Doctors, the professionals who might best know, aren't to be trusted or empowered with this decision, according to the Supreme Court of Canada. That might be the right decision. But intensive care units already are notorious for doctor and nurse burnout; this doesn’t help.

This much is indisputable: Hassan Rasouli is alive three years after his physicians said life-sustaining treatment should cease. Rasouli, thought to be in a vegetative state following complications from surgery on his brain, could not speak to his own wishes. But his wife, a physician herself in her native Iran, disagreed with the physicians and sued to maintain his life-sustaining care.

This past week, the Supreme Court of Canada ruled in her favor. They said removing life support requires consent by the patient or substitute decision maker.

That Rasouli is alive is not to say he is expected to recover to anything near his life before the surgery, although he is considered now minimally conscious. But is he sentient?

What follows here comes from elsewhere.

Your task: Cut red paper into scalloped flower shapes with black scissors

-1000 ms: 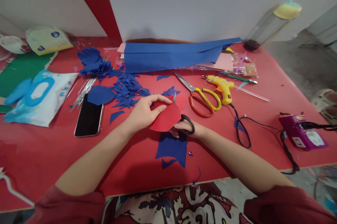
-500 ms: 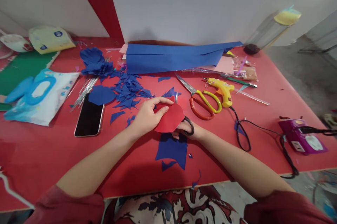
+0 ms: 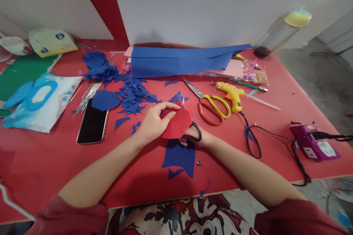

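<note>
My left hand (image 3: 153,121) pinches a rounded piece of red paper (image 3: 178,124) just above the red table (image 3: 55,161). My right hand (image 3: 194,137), mostly hidden behind the paper, has its fingers through the black handles of a pair of scissors (image 3: 196,131); the blade tip pokes up past the paper's top edge. Under the hands lies a blue paper offcut (image 3: 179,156). A heap of blue scraps (image 3: 134,93) lies just left of my left hand.
A phone (image 3: 93,121), a wet-wipe pack (image 3: 38,100) and silver wires lie at left. Folded blue sheets (image 3: 176,60) lie at the back. Orange-yellow scissors (image 3: 211,104), a yellow glue gun (image 3: 233,93) with its black cord, and a purple power strip (image 3: 316,143) lie at right.
The hands have stayed in the same grip; the red paper has turned slightly. The view shifted a little.
</note>
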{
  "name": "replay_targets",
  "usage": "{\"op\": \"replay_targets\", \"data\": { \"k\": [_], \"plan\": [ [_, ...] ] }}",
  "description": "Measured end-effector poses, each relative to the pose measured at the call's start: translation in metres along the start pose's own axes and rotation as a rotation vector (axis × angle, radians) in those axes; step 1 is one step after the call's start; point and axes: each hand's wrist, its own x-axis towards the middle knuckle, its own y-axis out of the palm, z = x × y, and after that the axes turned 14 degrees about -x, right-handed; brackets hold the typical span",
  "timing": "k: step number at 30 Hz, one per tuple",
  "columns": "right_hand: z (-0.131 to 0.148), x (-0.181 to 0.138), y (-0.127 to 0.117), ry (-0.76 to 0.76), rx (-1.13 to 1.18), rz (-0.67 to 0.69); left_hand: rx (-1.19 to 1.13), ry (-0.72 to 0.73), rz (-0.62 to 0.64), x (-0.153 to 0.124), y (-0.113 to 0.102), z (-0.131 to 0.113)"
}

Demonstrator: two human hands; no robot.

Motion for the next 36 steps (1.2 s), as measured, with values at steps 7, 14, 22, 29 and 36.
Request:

Though this drama is playing out in Canada, it has an interested following in the United States, some of whom will attend a conference in Atlanta this week of the American Society for Bioethics and Humanities. As timing would have it, the conference is devoted to the issue of futile care in medicine, especially in those cases when the physicians and families cannot agree on what should be done. Members of Community Voices in Medical Ethics will attend to present from their report on the subject.

American media has taken little notice of the story, but in Canada, where assisted dying continues to be debated legally and politically in British Columbia and Quebec, there has been insightful reporting and commentary done on both sides of the Rasouli ruling. (See here, here, here and here). Some commenters online call this a rather minor ruling, but I don't believe that. Quite the opposite. Disputes over medical futility are relatively rare, but even more rare are the ones that make it to trial. The patients typically don't live long enough, and suits are dropped. Legislatures avoid the subject. So this ruling will be studied closely.

For me, these are points of interest:

The Patient
Hassan Rasouli, a Shia Muslim who emigrated in 2010 with his wife and two children from Iran to Canada, was left in a vegetative state three years ago from complications of surgery on a brain tumor. He has been hospitalized on life support (ventilator, feeding tubes, blood pressure drugs) ever since, but more recently was rediagnosed as minimally conscious.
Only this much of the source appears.